Background Hypertrophic scarring is an abnormal condition involving excessive fibroblast activation, aberrant extracellular matrix deposition, and persistent inflammation. Current treatments have limited efficacy and potential adverse effects, necessitating the development of new approaches. Purpose In this study, we investigated the effects of artesunate (ART) on hypertrophic scar (HS) formation and explored the underlying cellular and molecular mechanisms. Methods ART was local injected in rabbit ear HS model to study its effect on HS formation. Cell viability was assessed using the CCK8 assay. Cell proliferation and targeted protein expression were detected by flow cytometry, immunofluorescence and immunohistochemistry staining. Scratch assays were performed to evaluate cell migration, while western blotting analysis was used to detect changes in protein expression. Results Local injection of ART significantly reduced scar protrusion and thickness, improved the immune microenvironment, and attenuated collagen deposition. ART suppressed fibroblast activation, endothelial-mesenchymal transition (EndMT), and angiogenesis in HS tissues. In vitro, ART inhibited TGF-β1-triggered fibroblasts activation and EndMT of human umbilical vein endothelial cells. Mechanistically, ART attenuated the activation of PI3K/AKT/mTOR and TGF-β/Smad pathways in both fibroblasts and human umbilical vein endothelial cells. Notably, the mTOR activator 740 Y-P reversed the fibrosis-inhibiting effects of ART in vitro and in vivo, highlighting the critical and intriguing role of PI3K/AKT/mTOR signaling in mediating the effects of ART. Furthermore, we first uncovered a crosstalk between PI3K/AKT/mTOR and TGF-β/Smad pathways, wherein PI3K/AKT/mTOR inactivation by ART partially contributed to the inhibition of TGF-β/Smad signaling. Conclusion In addition to fibroblast activation, our findings first demonstrate that ART effectively mitigates HS formation by modulating the immune microenvironment and inhibiting EndMT and fibroblast activation. These results provide new perspectives into the development of HS and underscore the promising potential of ART as a therapeutic option for debilitating condition.

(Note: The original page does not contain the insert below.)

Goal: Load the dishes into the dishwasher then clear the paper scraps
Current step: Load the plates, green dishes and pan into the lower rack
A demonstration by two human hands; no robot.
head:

肥厚性瘢痕是一种异常状况,涉及成纤维细胞过度活化、细胞外基质异常沉积和持续性炎症。目前的治疗方法疗效有限且存在潜在不良反应,因此需要开发新的治疗方法。目的:在本研究中,我们研究了青蒿琥酯(ART)对肥厚性瘢痕(HS)形成的影响,并探讨了其潜在的细胞和分子机制。方法:将ART局部注射到兔耳HS模型中,以研究其对HS形成的影响。使用CCK8法评估细胞活力。通过流式细胞术、免疫荧光和免疫组织化学染色检测细胞增殖和靶向蛋白表达。进行划痕试验以评估细胞迁移,同时使用蛋白质印迹分析检测蛋白表达变化。结果:局部注射ART可显著降低瘢痕突出度和厚度,改善免疫微环境,并减少胶原沉积。ART抑制HS组织中的成纤维细胞活化、内皮-间充质转化(EndMT)和血管生成。在体外,ART抑制TGF-β1诱导的成纤维细胞活化和人脐静脉内皮细胞的EndMT。机制上,ART减弱了成纤维细胞和人脐静脉内皮细胞中PI3K/AKT/mTOR和TGF-β/Smad信号通路的活化。值得注意的是,mTOR激活剂740 Y-P在体外和体内均逆转了ART的抗纤维化作用,突出了PI3K/AKT/mTOR信号在介导ART作用中的关键且有趣的作用。此外,我们首次发现PI3K/AKT/mTOR与TGF-β/Smad信号通路之间存在相互作用,其中ART导致的PI3K/AKT/mTOR失活部分促成了对TGF-β/Smad信号的抑制。结论:除了成纤维细胞活化外,我们的研究结果首次表明,ART通过调节免疫微环境、抑制EndMT和成纤维细胞活化,有效减轻HS形成。这些结果为HS的发展提供了新的视角,并强调了ART作为一种治疗衰弱性疾病的有前景的治疗选择的潜力。